Gwyn is left in tears wondering if Margaret is trying to test her or something. After Margaret mercifully lets the poor intern go, Gwyn blurts out “Feel better!” before running away. Such a perfectly hilarious illustration of a young person out of their depth, and also very relatable for this old person who tries to be emotionally supportive but often has no idea what to say. I mean, who would know what to say to that story?

(note: When I was talking about PEARL way back I think someone brought up RESURRECTION to me because of this comparison. If so, shout out to whoever that was. I see what you were saying!)

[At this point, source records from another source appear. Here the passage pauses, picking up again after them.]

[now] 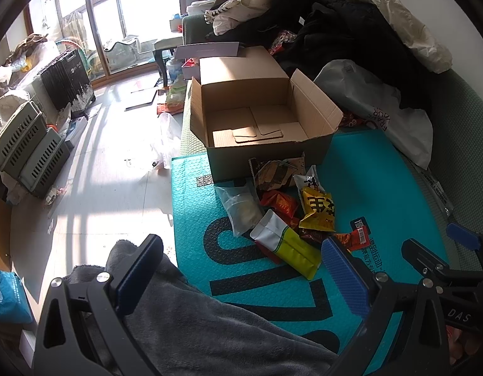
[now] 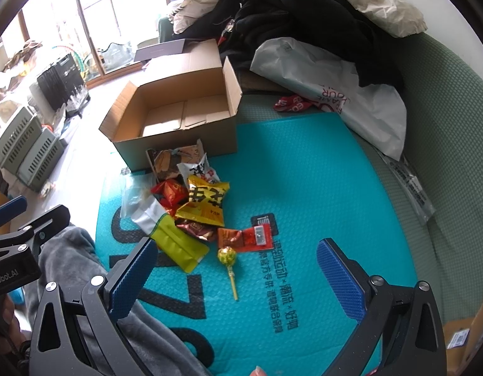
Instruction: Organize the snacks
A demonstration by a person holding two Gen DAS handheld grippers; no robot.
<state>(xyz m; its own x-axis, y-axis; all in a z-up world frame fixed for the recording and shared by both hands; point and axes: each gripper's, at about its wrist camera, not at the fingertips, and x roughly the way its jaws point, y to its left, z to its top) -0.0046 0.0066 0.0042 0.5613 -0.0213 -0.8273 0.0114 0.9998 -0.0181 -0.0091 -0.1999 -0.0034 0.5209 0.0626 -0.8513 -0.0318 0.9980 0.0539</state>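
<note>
Both grippers, left gripper (image 1: pixel 241 269) and right gripper (image 2: pixel 238 275), hold their fingers wide with nothing between them. The snack packets (image 2: pixel 194 203) lie in a pile on the teal mat (image 2: pixel 319 188), just near of the open cardboard box (image 2: pixel 179 100); a lollipop (image 2: pixel 227 258) lies near the right gripper

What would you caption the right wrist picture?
Open right gripper hovers over a lollipop beside piled snack packets, empty cardboard box behind.

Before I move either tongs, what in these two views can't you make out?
- Lollipop: right wrist view only; in the left view the pad hides that spot.
- Snack pile: bottom packets covered by the yellow packet.
- Cardboard box: near inside corner hidden by its front wall.
</note>
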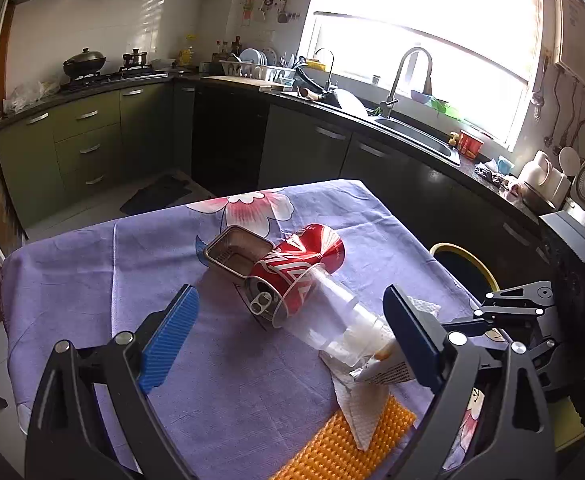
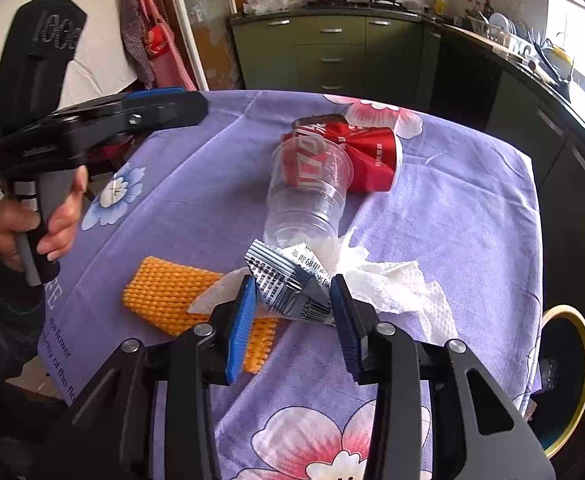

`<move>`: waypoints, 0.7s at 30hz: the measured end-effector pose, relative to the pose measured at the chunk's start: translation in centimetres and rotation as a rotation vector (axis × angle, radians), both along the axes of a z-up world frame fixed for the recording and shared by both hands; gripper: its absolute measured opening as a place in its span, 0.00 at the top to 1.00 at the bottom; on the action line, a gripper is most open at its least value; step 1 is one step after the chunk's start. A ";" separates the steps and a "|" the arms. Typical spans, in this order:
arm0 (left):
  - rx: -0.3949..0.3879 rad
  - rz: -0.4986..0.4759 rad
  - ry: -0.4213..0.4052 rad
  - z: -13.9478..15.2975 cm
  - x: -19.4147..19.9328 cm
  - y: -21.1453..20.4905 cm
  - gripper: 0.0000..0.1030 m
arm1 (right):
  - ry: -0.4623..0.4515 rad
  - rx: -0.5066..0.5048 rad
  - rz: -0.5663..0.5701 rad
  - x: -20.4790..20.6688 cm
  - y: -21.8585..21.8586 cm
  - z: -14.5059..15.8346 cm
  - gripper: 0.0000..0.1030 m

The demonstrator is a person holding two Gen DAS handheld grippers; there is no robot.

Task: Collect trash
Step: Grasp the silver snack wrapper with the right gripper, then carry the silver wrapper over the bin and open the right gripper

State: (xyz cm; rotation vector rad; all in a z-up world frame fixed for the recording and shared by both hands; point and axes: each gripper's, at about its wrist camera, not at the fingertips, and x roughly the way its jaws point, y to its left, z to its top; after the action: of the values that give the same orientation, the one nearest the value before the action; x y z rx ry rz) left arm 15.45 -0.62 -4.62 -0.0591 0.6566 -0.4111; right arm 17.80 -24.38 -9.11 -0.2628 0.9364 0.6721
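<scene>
Two fingers (image 2: pixel 241 312) pinching foil wrapper (image 2: pixel 288 284), long axis crosswise, left gripper (image 1: pixel 292 336) spread

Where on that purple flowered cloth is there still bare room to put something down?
Bare cloth lies left of the crushed red can and foil tray, toward the table's left edge, and along the far edge. It is crowded around the clear plastic cup, white paper napkin and orange mesh pad.

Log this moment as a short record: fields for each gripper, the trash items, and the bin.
left gripper: open, above the table, holding nothing
right gripper: fingers either side of the silver wrapper, contact unclear
crushed red can: on its side, against the foil tray
clear plastic cup: on its side, mouth toward the can
white tissue: under the wrapper
orange foam net: flat on the cloth
bin: yellow-rimmed, beside the table
</scene>
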 end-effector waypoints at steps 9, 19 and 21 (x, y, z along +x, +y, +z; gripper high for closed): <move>0.008 -0.005 0.001 -0.1 -0.1 -0.2 0.14 | -0.011 0.061 0.093 -3.5 -0.1 1.5 0.65; 0.015 -0.010 0.003 -0.1 -0.3 -0.5 0.14 | -0.012 0.041 -0.029 -5.7 -4.9 2.6 0.65; 0.020 -0.014 0.009 -0.2 -0.2 -0.7 0.14 | -0.013 0.036 -0.082 -5.8 -6.8 2.7 0.65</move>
State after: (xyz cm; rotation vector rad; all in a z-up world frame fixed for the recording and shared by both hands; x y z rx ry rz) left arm 15.26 -1.35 -4.87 -0.0369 0.6702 -0.4180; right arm 11.95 -31.18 -6.43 -0.1956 0.9170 0.6103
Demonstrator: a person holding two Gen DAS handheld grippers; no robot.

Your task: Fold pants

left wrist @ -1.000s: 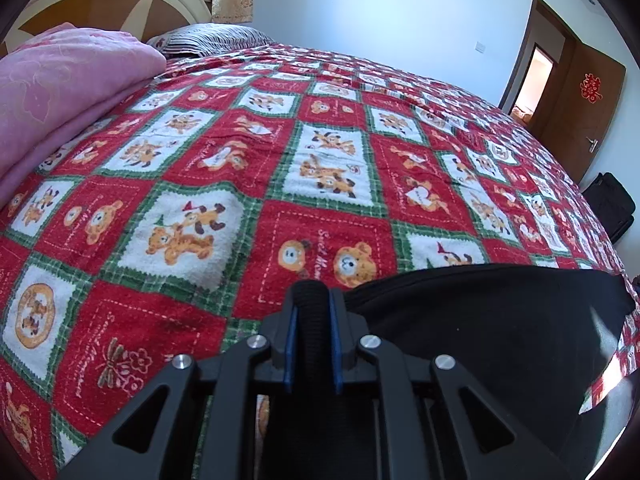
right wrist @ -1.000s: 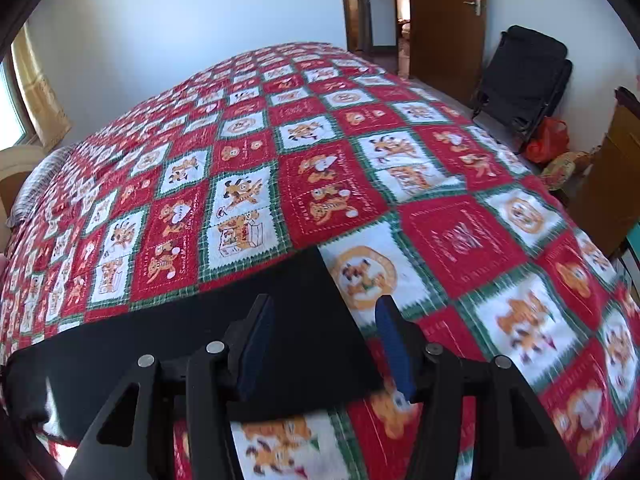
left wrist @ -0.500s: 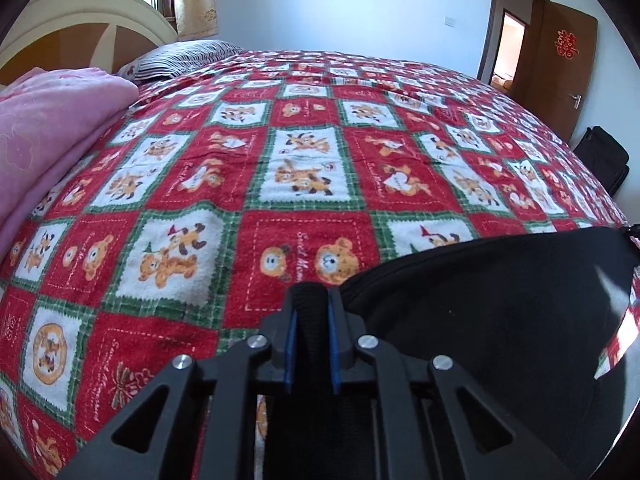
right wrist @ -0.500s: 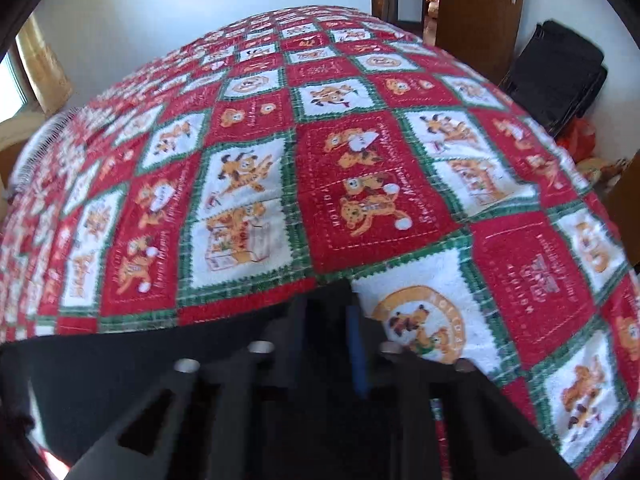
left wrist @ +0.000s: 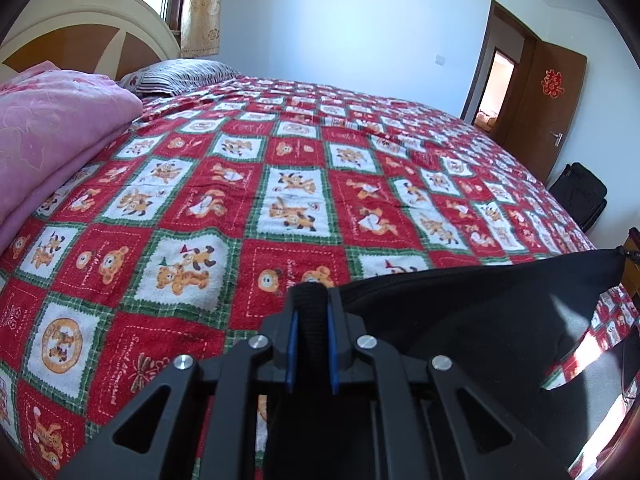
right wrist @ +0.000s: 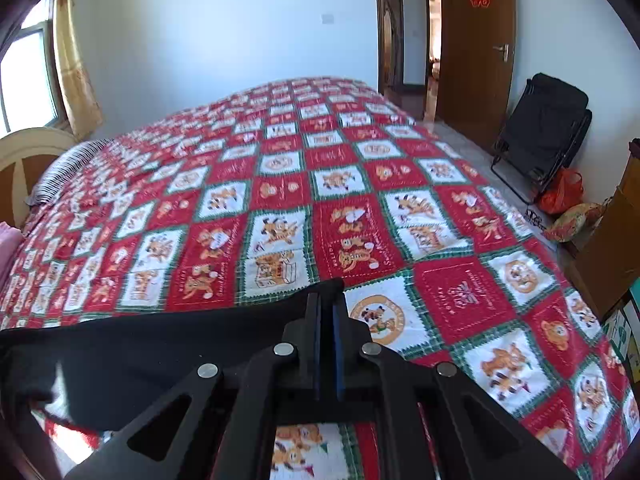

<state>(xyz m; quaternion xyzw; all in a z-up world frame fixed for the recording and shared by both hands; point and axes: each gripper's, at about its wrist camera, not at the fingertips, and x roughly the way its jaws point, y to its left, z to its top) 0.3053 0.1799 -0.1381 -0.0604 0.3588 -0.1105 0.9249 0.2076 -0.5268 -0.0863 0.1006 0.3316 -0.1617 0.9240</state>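
Observation:
Black pants (left wrist: 480,312) hang stretched between my two grippers, lifted above the red patchwork bedspread (left wrist: 280,184). My left gripper (left wrist: 311,300) is shut on a bunched edge of the pants, which spread to its right. My right gripper (right wrist: 326,308) is shut on the other corner of the pants (right wrist: 160,348), which spread to its left. The lower part of the pants is hidden below both views.
A pink quilt (left wrist: 48,140) and a striped pillow (left wrist: 176,74) lie by the headboard. The bedspread (right wrist: 320,184) covers the whole bed. A folded black chair (right wrist: 544,132), a red bag (right wrist: 560,192) and a brown door (right wrist: 476,52) stand on the right.
My right gripper, open a second ago, has shut on the pants' corner. Both grippers have risen with the pants, so more of the room shows.

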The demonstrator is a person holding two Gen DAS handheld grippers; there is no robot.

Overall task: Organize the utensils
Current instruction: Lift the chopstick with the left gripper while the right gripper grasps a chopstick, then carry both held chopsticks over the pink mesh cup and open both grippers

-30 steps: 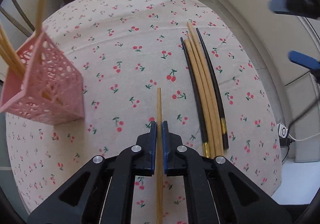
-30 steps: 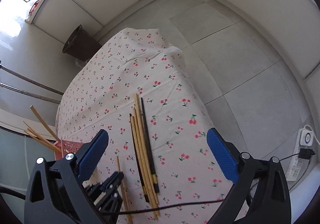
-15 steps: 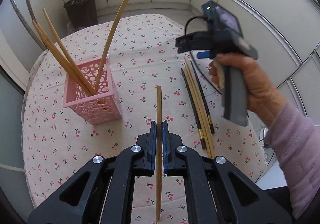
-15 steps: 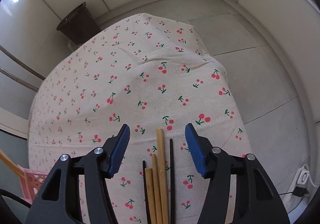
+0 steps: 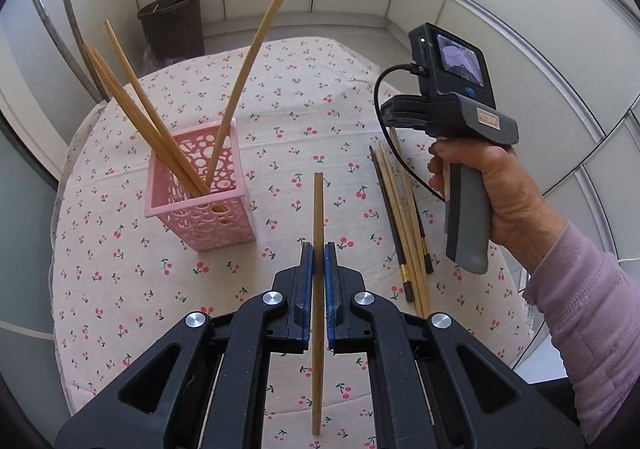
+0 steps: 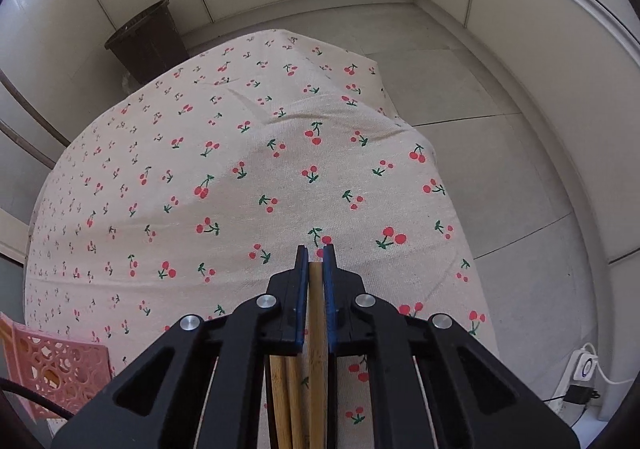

I recommend RESURRECTION for the ride it takes you on. I’m still processing what I think or understand about its ultimate destination. I will discuss that in detail in the ending-spoiler section below. RESURRECTION is from writer/director Andrew Semans, who did one other movie called NANCY, PLEASE ten years earlier. From the trailer it seems to have some similarities, but with a male protagonist obsessed with a woman from his past. I guess this director has a mission.


END OF REVIEW except for…

MAJOR SPOILER ZONE – VERY SPECIFIC ENDING DISCUSSION – TURN BACK WHILE YOU STILL HAVE TIME

At the end of the movie at first I felt a little disappointed. I can’t say there wasn’t enough of a payoff, because cutting open a guy’s stomach and pulling out a live baby is a pretty big payoff. Whatever you think of it, the size of the payoff is not the issue. But I started thinking that in this type of story, where the tension keeps getting tighter and tighter on you like a vise, you want it to be building to one of those elusive endings where it’s not quite what you expected but then when you think about it you can’t imagine it any other way. Ah ha, of course that was where this was all leading. I guess you could argue that “What if we show the crazy thing he said being true?” fulfills that unexpected inevitability requirement, but to me it seemed more like, “eh, I don’t know, do something weird at the end.”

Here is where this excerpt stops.